Ma in mezzo a tutto ciò, continuava a scrivere, per concludere il progetto che aveva da anni, su uno dei temi più ostici e controversi della politica e dell’etica italiana, la gestazione per altri. Dare la vita.

Non è questione da poco. A fine luglio, i deputati di Montecitorio hanno approvato un disegno di legge del governo Meloni che dichiara la gestazione surrogata – già illegale in Italia – un “reato universale”, cioè perseguibile anche se commesso all’estero (in concreto questo significa ‘se commesso da coppie gay’ poiché se fra i genitori legali c’è una donna è più difficile dimostrare che il figlio non sia suo). La legge deve ancora essere esaminata dal Senato, ma potrebbe essere di nuovo terreno di scontro per le elezioni europee di giugno.

Murgia ha cercato – faticosamente, nelle sue ultime settimane – di spiegare il suo punto di vista, che può piacere o meno, ma come sempre è radicale e innovativo. Nel testo, curato da Alessandro Giammei ed elaborato in parte da materiale nuovo, in parte da riflessioni già scritte, non perde tempo a indorare la pillola: la GPA è una questione di soldi, sì. Donne o famiglie più ricche sfruttano la disponibilità di donne bisognose a offrire il loro corpo e la loro persona per una gravidanza.

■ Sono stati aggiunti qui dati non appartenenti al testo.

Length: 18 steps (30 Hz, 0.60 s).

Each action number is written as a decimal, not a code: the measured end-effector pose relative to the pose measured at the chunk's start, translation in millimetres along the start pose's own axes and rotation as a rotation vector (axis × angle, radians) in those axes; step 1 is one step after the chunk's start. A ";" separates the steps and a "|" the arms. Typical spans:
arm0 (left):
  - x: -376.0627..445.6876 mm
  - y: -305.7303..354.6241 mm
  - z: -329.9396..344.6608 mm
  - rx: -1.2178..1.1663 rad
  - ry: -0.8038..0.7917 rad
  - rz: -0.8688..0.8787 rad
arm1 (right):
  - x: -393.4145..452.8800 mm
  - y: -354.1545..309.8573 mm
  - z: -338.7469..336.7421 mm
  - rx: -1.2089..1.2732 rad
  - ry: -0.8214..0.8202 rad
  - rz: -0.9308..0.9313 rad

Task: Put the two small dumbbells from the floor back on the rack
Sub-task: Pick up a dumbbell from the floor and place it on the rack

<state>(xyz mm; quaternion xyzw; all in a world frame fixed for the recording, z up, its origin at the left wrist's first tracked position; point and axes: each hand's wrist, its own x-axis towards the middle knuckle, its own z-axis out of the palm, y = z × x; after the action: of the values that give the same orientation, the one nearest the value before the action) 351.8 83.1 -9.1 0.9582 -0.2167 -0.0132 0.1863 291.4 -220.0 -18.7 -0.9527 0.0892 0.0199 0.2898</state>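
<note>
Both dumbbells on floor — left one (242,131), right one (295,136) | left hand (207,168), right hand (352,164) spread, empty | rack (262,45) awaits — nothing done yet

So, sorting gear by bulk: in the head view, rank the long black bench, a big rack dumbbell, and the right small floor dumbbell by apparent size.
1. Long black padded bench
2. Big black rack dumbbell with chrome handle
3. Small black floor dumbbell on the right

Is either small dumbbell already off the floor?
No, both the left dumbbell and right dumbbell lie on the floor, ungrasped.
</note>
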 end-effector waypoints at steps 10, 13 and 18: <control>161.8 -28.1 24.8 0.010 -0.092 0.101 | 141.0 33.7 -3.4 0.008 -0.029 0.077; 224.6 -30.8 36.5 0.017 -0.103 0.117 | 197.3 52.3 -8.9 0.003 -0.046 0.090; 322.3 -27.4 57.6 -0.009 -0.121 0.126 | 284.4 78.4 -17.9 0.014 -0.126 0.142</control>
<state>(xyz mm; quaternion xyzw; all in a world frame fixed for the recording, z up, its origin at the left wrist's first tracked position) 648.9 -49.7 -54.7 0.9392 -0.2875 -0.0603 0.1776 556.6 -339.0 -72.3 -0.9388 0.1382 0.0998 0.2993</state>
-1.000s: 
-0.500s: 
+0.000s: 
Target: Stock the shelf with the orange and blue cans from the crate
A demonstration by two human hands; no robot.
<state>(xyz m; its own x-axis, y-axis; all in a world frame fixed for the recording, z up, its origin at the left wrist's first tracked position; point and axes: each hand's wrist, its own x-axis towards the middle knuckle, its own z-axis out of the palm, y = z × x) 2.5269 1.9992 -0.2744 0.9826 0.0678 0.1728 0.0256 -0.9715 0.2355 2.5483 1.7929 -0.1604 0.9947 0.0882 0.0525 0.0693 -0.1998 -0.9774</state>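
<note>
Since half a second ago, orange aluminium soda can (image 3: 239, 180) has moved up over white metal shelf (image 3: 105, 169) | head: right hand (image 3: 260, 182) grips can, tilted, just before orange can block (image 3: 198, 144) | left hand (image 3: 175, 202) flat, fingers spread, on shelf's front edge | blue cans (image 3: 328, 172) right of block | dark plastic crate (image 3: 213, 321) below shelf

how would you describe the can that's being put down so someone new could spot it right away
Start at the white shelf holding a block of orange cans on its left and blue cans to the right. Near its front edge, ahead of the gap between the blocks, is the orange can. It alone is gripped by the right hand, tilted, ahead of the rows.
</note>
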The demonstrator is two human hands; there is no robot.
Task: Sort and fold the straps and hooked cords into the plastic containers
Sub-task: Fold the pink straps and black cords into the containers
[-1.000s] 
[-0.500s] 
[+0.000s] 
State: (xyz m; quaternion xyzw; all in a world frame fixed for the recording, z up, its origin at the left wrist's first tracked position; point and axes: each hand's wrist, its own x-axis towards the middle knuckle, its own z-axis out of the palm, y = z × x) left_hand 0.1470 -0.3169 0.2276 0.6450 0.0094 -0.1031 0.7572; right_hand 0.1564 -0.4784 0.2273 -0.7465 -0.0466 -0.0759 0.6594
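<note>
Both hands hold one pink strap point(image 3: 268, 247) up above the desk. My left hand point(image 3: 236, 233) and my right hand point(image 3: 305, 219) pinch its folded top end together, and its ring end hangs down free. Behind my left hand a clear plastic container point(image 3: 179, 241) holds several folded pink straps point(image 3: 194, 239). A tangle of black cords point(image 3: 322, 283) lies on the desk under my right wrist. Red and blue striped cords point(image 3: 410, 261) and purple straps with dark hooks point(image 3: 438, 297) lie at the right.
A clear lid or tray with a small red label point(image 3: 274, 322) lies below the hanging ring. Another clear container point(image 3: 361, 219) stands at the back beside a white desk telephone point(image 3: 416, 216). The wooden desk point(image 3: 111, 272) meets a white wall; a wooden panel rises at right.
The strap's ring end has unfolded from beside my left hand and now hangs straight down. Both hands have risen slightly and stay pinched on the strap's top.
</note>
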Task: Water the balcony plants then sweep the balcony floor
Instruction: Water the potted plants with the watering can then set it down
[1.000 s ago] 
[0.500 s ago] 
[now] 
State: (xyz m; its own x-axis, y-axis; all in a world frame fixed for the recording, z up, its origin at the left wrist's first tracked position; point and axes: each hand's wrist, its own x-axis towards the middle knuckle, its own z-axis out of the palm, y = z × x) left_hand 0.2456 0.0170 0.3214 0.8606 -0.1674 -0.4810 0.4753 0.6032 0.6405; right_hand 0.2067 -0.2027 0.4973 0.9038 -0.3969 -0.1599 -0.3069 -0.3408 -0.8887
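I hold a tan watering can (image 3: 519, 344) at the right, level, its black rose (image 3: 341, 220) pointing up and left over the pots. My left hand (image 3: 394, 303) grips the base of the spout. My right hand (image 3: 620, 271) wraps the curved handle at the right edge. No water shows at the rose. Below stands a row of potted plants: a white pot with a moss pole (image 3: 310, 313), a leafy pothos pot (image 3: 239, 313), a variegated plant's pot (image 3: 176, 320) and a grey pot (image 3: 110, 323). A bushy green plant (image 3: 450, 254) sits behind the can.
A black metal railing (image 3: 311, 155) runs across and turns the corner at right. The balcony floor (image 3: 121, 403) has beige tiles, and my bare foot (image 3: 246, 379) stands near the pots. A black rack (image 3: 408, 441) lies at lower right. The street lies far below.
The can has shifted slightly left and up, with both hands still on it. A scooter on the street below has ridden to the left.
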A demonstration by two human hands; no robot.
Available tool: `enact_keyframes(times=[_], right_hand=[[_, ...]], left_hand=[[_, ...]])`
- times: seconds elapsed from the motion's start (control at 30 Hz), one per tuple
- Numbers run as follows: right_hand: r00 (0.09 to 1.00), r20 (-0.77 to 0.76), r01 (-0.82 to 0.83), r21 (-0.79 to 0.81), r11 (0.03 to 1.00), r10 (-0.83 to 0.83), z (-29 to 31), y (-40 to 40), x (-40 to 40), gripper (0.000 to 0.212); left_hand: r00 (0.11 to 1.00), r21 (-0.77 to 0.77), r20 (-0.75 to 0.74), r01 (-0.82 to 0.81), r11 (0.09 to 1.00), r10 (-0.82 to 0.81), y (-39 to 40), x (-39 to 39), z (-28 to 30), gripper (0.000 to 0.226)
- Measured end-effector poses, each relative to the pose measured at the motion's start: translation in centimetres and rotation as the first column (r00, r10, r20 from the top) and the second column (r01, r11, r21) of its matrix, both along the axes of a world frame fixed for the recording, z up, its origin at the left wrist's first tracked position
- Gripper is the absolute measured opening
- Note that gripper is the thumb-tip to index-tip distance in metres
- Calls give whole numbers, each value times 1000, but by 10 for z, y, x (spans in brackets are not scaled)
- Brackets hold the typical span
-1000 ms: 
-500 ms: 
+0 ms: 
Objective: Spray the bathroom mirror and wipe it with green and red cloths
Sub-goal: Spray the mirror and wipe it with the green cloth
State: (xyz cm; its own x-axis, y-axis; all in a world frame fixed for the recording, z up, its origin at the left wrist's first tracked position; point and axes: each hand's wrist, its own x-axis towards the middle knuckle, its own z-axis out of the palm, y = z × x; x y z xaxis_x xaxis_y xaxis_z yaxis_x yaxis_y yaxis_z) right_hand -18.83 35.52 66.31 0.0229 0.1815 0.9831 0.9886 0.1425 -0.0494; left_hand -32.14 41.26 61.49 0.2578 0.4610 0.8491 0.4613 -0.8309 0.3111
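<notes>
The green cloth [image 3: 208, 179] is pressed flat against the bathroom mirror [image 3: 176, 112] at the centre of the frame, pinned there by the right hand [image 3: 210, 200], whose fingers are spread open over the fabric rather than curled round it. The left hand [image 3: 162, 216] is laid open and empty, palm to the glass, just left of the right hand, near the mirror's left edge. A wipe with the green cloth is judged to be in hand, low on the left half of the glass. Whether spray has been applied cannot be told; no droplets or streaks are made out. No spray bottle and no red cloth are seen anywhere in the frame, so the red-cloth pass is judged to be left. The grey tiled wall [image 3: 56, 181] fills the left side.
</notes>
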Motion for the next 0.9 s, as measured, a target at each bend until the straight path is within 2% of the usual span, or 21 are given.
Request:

Per tutelare le donne che si prestano (e quanti sfruttamenti ci sono ricorda l’autrice, a partire dalle centinaia di migliaia di donne di paesi lontani che si strappano dai figli piccoli per venire ad accudire i nonni dei nostri paesi ricchi, e che pure non suscitano scalpore) la GPA va regolamentata, perché là dove non c’è una legge, si finge che il fenomeno non esista, mentre se lo si vieta, lo si ricaccia solo oltre confine. Tutelare le donne significa garantire loro norme chiare e un giusto compenso.

Non solo: Murgia non considera accettabile una legge sul modello californiano, che obbliga la gestante a cedere il figlio alla nascita. “Proprio perché un essere umano non è una merce, in nessun caso il denaro versato alla donna gestante può essere considerato un corrispettivo” per la nuova creatura “ma sempre e soltanto una remunerazione della gestazione”. Si paga il tempo e l’uso della donna, ma non si compra chi nasce, la cui cessione “avviene per pura volontà da parte di colei che ne è a tutti gli effetti la madre fisica” anche se non genetica.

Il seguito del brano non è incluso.